**Work request**
Transcribe only what runs from the line containing "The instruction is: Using" through the final line below, exactly, and leave every picture out.

####

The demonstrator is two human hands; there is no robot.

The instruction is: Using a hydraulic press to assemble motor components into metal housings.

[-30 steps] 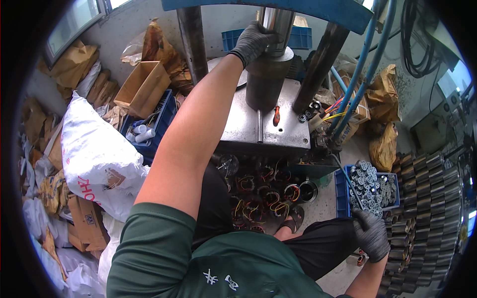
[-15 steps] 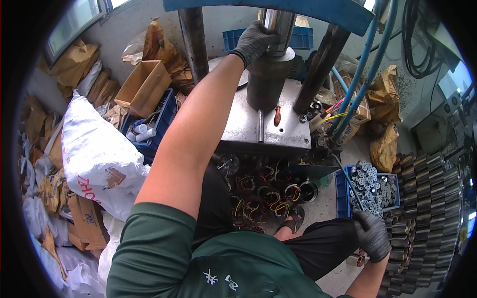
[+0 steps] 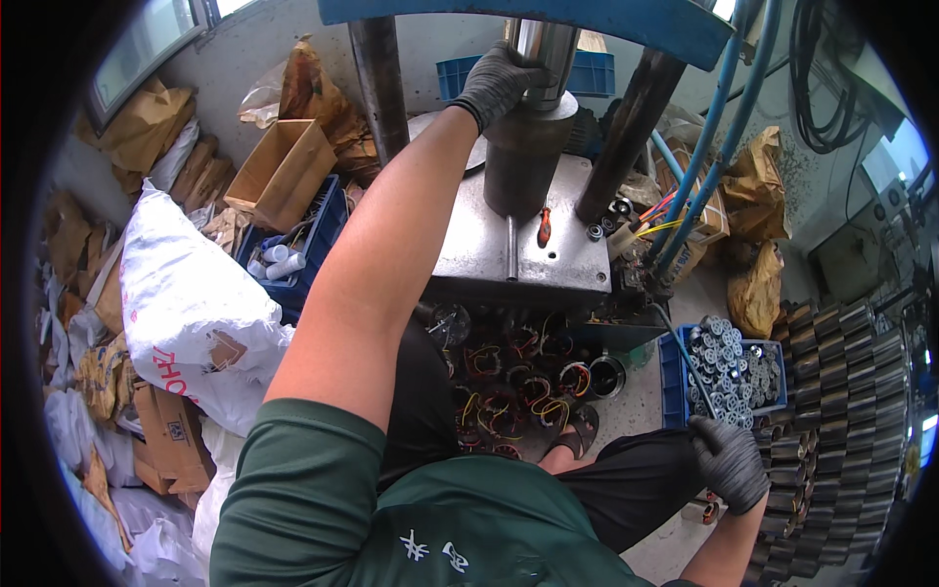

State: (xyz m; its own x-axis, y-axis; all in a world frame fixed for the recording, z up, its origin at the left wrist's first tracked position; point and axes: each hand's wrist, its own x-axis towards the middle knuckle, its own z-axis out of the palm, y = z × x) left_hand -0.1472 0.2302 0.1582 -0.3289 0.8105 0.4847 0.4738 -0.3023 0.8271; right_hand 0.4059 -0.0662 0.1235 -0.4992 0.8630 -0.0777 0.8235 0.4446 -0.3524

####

**Solution to this task**
The instruction is: Using a hydraulic press to assemble motor components into metal housings.

[-30 steps] 
[-15 steps] 
[+0 steps] 

State: (xyz m; its own x-axis, y-axis; all in a world frame fixed for the recording, z up, its origin at the left wrist's first tracked position; point and axes: each hand's wrist, its own x-axis towards the middle knuckle, its own z-axis out of the palm, y = z × x) left_hand -0.1472 0.2302 0.1582 -0.3289 0.8105 0.4847 0.4738 -0.3023 0.8271; right_hand 0.4059 -0.0662 0.1235 -0.4992 0.8630 -0.0777 0.8235 0.4446 -0.3524

Here the work on this exercise is complete.